Moved here from [idea/discussion] Source vs Compiled for data (packages) · Issue #120 · frictionlessdata/specs · GitHub (May 17 2014)
Source / complied distinction is common in code. I think there is a good and relevant analogy with data. Best explained by some concrete examples:
- Normalized to de-normalized. Source data is normalized (for efficiency and structure) but compiled might be one denormalized file. Good example here the CRA (~UK budget) dataset in OpenSpending - GitHub - os-data/gb-country-regional-analysis: UK Country Regional Analysis dataset (UK Government Budget). This is pretty simple tabular dataset.

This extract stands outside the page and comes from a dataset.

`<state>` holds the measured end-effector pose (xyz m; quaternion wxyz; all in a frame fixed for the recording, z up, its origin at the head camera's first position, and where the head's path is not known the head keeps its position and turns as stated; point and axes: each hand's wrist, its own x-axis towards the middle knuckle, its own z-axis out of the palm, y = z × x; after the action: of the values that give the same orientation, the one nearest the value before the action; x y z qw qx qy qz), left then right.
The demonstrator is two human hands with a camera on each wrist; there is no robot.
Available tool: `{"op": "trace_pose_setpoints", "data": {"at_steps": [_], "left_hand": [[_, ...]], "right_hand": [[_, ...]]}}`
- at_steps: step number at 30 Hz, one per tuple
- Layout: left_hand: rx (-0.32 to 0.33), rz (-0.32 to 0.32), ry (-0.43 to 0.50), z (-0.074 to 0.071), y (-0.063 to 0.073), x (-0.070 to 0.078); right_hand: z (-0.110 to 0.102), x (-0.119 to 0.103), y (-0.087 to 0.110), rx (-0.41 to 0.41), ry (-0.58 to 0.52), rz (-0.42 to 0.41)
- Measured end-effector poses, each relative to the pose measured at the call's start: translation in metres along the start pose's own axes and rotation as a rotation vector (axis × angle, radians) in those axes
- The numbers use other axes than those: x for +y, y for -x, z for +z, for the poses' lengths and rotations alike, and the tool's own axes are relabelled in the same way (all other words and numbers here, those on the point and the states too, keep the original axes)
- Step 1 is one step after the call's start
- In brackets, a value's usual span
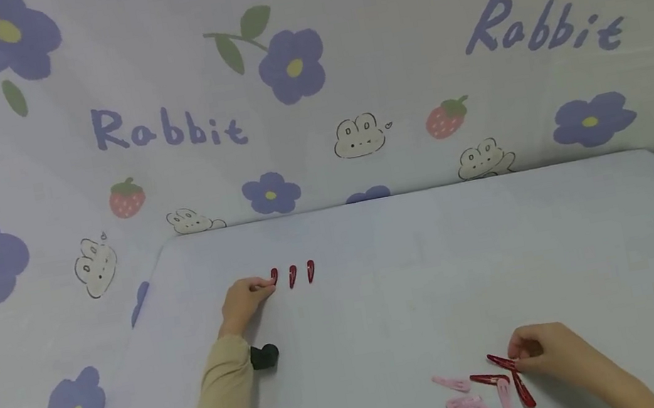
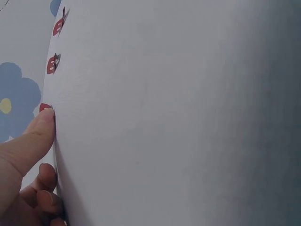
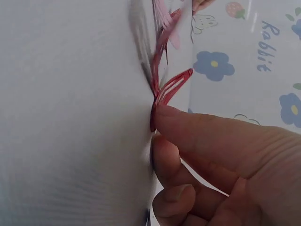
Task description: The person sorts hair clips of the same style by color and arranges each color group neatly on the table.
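Near the far left of the white table, my left hand [image 1: 244, 301] pinches a dark red snap hair clip [image 1: 275, 275] between thumb and fingers. To its right stand two more red clips, a middle one [image 1: 293, 276] and a right one [image 1: 311, 271], spaced in a row. In the left wrist view the thumb covers most of the held clip [image 2: 44, 107]. My right hand [image 1: 549, 349], at the front right, grips the end of another red hair clip [image 1: 499, 361]; its tip sticks out past the thumb in the right wrist view. Two red clips [image 1: 486, 379] [image 1: 525, 393] lie beside it.
Several pink hair clips [image 1: 466, 407] lie loosely to the left of my right hand, some overlapping the red ones. The white table [image 1: 417, 275] ends at the back against a flowered, rabbit-printed cloth [image 1: 186, 177]. A black piece [image 1: 264, 356] sits at my left wrist.
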<state>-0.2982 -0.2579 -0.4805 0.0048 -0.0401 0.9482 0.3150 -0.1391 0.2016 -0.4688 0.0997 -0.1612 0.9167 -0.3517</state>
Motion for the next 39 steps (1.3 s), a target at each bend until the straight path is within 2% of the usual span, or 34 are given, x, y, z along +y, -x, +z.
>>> {"op": "trace_pose_setpoints", "data": {"at_steps": [4,9,17,23,30,35,39], "left_hand": [[-0.002,0.0,0.008,-0.002,0.0,0.002],[-0.023,-0.024,-0.008,-0.001,0.001,0.003],[-0.015,-0.012,-0.02,0.005,-0.001,-0.005],[-0.007,-0.01,-0.01,0.002,-0.001,-0.003],[-0.007,-0.013,-0.023,-0.001,-0.001,0.0],[-0.024,-0.027,-0.027,-0.001,0.001,-0.001],[-0.031,-0.032,-0.027,-0.001,0.001,0.001]], "right_hand": [[-0.002,-0.004,0.0,-0.004,0.018,-0.005],[-0.001,-0.005,0.003,-0.043,-0.03,0.007],[-0.001,-0.008,0.002,-0.058,-0.071,0.016],[-0.004,-0.009,0.001,0.021,-0.14,-0.053],[-0.006,-0.003,0.0,0.073,-0.356,-0.143],[-0.002,0.002,0.0,0.117,-0.389,-0.189],[-0.002,0.001,-0.001,0.114,-0.375,-0.179]]}}
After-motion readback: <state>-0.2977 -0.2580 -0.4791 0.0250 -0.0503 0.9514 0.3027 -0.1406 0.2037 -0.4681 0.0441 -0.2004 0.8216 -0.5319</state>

Normalizing leads to a 4-5x reduction in file size but when loading into OpenSpending you need to denormalize to a single file.
One can also think of things like:
- Spreadsheet => PDF
- geodata => tiles
I think for our purposes these are less relevant examples.
This is relevant because I think data package creators and managers (curators) want to work with source but consumers will often want compiled. Good analogy here with code and specifically Debian: in Debian the packager will often create pre-compiled versions of the software which debian users then install via apt-get with these pre-compiled versions stored in the primary ftp storage area.
So overall I can imagine an architecture like this:
- Source data packages stored in git or ckan or …
- Defined compilation pattern / step (e.g. a datapackage has a scripts/make or scripts/compile)
- Pre-Compiled versions cached into file storage (s3 etc)